- **TASK REQUIREMENTS**: Each entry is to be given again exactly; drop the images.

- **MATERIAL PROVIDED**:

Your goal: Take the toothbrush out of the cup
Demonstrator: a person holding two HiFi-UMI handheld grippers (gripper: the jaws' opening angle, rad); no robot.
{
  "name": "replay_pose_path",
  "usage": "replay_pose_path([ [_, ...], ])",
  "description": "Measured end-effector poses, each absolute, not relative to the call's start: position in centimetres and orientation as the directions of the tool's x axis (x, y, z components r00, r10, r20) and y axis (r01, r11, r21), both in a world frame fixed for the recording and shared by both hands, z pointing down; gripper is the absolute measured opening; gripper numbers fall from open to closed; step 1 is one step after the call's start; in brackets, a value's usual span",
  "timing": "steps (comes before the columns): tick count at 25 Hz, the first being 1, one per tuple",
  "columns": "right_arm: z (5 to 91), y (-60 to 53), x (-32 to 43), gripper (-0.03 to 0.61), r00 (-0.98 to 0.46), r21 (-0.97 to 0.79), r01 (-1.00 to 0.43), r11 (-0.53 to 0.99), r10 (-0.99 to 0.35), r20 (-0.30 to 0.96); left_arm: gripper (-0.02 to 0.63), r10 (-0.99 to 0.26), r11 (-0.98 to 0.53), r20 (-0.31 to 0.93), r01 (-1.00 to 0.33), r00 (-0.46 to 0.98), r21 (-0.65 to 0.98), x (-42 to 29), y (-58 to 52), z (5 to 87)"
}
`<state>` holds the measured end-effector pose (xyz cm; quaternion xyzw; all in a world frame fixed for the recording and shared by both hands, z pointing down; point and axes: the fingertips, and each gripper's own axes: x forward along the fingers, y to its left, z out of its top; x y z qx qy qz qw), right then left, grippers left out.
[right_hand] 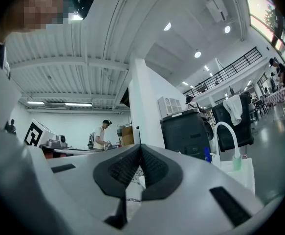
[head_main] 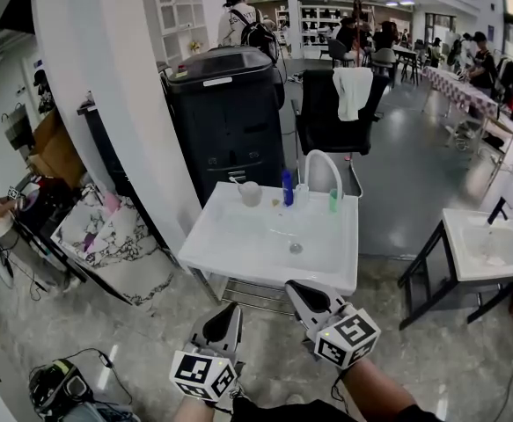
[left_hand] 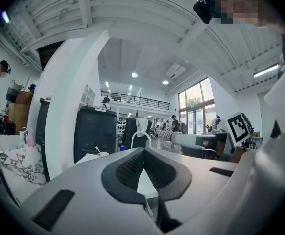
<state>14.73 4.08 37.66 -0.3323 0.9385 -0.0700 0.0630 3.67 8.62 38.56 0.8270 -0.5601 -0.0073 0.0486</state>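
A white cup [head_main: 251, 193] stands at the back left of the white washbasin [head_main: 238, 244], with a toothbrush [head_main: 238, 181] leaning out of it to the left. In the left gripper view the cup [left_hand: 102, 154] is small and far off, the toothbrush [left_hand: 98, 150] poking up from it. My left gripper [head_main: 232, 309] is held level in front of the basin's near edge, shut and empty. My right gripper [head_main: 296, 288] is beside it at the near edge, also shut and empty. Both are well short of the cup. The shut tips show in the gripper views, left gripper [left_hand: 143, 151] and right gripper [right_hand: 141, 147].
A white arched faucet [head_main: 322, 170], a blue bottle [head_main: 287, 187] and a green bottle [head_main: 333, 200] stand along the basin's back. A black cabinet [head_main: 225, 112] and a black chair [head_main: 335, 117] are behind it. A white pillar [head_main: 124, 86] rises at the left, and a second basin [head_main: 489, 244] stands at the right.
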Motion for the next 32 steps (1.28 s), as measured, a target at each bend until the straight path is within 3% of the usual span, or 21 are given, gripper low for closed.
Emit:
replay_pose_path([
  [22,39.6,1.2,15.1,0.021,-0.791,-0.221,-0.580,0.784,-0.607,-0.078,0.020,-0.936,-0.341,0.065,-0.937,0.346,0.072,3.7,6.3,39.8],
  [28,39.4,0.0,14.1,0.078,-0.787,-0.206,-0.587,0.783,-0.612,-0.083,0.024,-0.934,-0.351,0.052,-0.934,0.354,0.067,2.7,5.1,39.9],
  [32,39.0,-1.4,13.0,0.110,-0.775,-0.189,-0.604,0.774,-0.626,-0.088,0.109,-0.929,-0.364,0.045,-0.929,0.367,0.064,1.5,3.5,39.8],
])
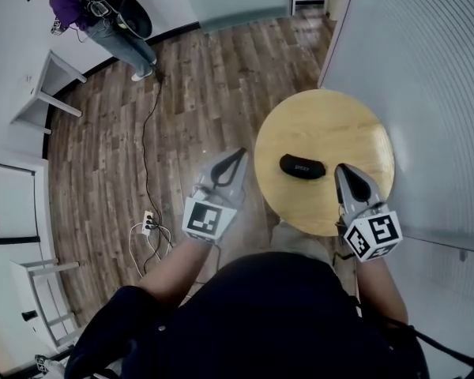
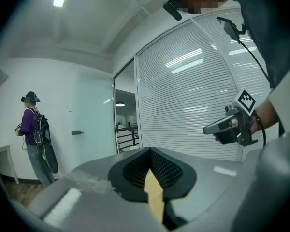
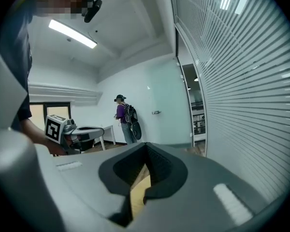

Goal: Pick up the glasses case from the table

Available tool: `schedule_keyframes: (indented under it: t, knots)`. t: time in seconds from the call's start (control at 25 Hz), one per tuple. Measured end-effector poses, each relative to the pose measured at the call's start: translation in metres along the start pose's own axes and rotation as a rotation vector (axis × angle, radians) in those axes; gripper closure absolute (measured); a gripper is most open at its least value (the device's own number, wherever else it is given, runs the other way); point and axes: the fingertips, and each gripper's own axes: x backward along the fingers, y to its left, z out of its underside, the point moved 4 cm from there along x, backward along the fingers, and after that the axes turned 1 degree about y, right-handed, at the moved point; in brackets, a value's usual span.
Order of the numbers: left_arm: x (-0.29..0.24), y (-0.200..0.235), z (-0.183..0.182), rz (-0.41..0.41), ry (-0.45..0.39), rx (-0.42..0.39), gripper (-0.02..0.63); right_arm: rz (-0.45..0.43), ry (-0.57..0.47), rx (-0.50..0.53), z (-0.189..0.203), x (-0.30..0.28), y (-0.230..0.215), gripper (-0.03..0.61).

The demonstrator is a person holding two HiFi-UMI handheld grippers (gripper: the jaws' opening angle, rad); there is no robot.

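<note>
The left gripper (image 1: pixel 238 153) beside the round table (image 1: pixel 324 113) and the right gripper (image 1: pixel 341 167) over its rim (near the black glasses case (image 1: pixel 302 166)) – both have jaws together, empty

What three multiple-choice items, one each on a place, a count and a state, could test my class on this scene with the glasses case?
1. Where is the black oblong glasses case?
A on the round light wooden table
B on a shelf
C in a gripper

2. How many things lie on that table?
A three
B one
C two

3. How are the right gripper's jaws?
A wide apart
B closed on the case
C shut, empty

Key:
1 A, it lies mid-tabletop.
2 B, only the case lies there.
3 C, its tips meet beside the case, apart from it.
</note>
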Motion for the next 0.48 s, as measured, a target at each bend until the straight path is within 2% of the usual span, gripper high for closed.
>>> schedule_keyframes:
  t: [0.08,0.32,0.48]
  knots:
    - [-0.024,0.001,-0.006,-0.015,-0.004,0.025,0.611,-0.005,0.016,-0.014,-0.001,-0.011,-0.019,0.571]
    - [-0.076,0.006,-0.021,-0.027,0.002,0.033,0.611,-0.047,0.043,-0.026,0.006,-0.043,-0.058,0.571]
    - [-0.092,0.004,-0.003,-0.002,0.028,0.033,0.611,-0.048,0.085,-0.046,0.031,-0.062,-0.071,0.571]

- **SOLUTION BELOW**:
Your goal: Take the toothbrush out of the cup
Demonstrator: a person holding two HiFi-UMI handheld grippers (gripper: the jaws' opening angle, rad); no robot.
{
  "name": "replay_pose_path",
  "usage": "replay_pose_path([ [_, ...], ])",
  "description": "Measured end-effector poses, each absolute, not relative to the call's start: position in centimetres and orientation as the directions of the tool's x axis (x, y, z components r00, r10, r20) and y axis (r01, r11, r21), both in a world frame fixed for the recording and shared by both hands, z pointing down; gripper is the absolute measured opening; gripper numbers fall from open to closed; step 1 is one step after the call's start; in brackets, a value's usual span",
  "timing": "steps (comes before the columns): tick count at 25 Hz, the first being 1, one per tuple",
  "columns": "right_arm: z (5 to 91), y (-60 to 53), x (-32 to 43), gripper (-0.03 to 0.61), r00 (-0.98 to 0.46), r21 (-0.97 to 0.79), r01 (-1.00 to 0.43), r11 (-0.53 to 0.99), r10 (-0.99 to 0.35), r20 (-0.30 to 0.96); left_arm: gripper (-0.02 to 0.63), r10 (-0.99 to 0.26), r11 (-0.98 to 0.53), r20 (-0.31 to 0.93), r01 (-1.00 to 0.33), r00 (-0.46 to 0.98), r21 (-0.65 to 0.98), x (-42 to 29), y (-58 to 52), z (5 to 87)"
}
`<state>` holds the measured end-effector pose (xyz cm; quaternion xyzw; all in a world frame fixed for the recording and shared by both hands, z pointing down; point and axes: the fingertips, and each gripper's own axes: x forward along the fingers, y to its left, z out of its top; x y z qx qy qz qw), right then left, grippers left out.
[right_hand] 
[head_main] 
[left_hand] 
<state>14.73 4.08 37.66 -0.3323 0.9385 -0.0700 0.0630 3.67 8.62 38.56 0.8270 -0.5601 -0.0073 0.0486</state>
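A white cup [head_main: 251, 193] stands at the back left of the white washbasin [head_main: 238, 244], with a toothbrush [head_main: 238, 181] leaning out of it to the left. In the left gripper view the cup [left_hand: 102, 154] is small and far off, the toothbrush [left_hand: 98, 150] poking up from it. My left gripper [head_main: 232, 309] is held level in front of the basin's near edge, shut and empty. My right gripper [head_main: 296, 288] is beside it at the near edge, also shut and empty. Both are well short of the cup. The shut tips show in the gripper views, left gripper [left_hand: 143, 151] and right gripper [right_hand: 141, 147].
A white arched faucet [head_main: 322, 170], a blue bottle [head_main: 287, 187] and a green bottle [head_main: 333, 200] stand along the basin's back. A black cabinet [head_main: 225, 112] and a black chair [head_main: 335, 117] are behind it. A white pillar [head_main: 124, 86] rises at the left, and a second basin [head_main: 489, 244] stands at the right.
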Motion for the next 32 steps (1.28 s), as measured, a target at each bend until the straight path is within 3% of the usual span, or 21 are given, gripper low for closed.
Emit:
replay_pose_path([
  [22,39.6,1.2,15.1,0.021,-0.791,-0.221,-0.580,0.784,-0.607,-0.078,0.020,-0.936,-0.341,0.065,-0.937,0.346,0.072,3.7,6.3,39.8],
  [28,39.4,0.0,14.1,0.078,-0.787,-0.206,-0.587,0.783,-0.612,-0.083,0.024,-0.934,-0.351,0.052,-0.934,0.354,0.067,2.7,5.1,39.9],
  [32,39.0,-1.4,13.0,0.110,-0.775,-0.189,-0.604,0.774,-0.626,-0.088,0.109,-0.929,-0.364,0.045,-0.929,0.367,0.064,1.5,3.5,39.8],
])

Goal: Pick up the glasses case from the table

Available tool: `schedule_keyframes: (indented under it: t, knots)`. t: time in seconds from the call's start (control at 25 Hz), one per tuple. Measured end-effector poses, each relative to the pose measured at the call's start: translation in metres along the start pose's own axes and rotation as a rotation vector (axis × angle, radians) in those axes; gripper closure absolute (measured); a gripper is most open at its least value (the device's own number, wherever else it is given, runs the other way); point and axes: the fingertips, and each gripper's own axes: x backward along the fingers, y to its left, z out of its underside, the point moved 4 cm from there along x, backward along the fingers, and after that the axes turned 1 degree about y, right-handed, at the moved point; in brackets, a value's usual span.
Order of the numbers: left_arm: x (-0.29..0.24), y (-0.200..0.235), z (-0.183..0.182), rz (-0.41..0.41), ry (-0.45..0.39), rx (-0.42..0.39), gripper (-0.02..0.63); right_arm: rz (-0.45..0.43), ry (-0.57..0.47), rx (-0.50..0.53), z (-0.189..0.203), x (-0.30..0.28), y (-0.230..0.215), gripper (-0.03..0.61).

The demonstrator is a person holding two HiFi-UMI handheld grippers (gripper: the jaws' opening angle, rad); there is no robot.

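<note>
The left gripper (image 1: pixel 238 153) beside the round table (image 1: pixel 324 113) and the right gripper (image 1: pixel 341 167) over its rim (near the black glasses case (image 1: pixel 302 166)) – both have jaws together, empty

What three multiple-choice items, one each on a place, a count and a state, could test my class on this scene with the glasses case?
1. Where is the black oblong glasses case?
A on the round light wooden table
B on a shelf
C in a gripper

2. How many things lie on that table?
A three
B one
C two

3. How are the right gripper's jaws?
A wide apart
B closed on the case
C shut, empty

Key:
1 A, it lies mid-tabletop.
2 B, only the case lies there.
3 C, its tips meet beside the case, apart from it.
</note>
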Motion for the next 0.48 s, as measured, a target at each bend until the straight path is within 2% of the usual span, gripper high for closed.
>>> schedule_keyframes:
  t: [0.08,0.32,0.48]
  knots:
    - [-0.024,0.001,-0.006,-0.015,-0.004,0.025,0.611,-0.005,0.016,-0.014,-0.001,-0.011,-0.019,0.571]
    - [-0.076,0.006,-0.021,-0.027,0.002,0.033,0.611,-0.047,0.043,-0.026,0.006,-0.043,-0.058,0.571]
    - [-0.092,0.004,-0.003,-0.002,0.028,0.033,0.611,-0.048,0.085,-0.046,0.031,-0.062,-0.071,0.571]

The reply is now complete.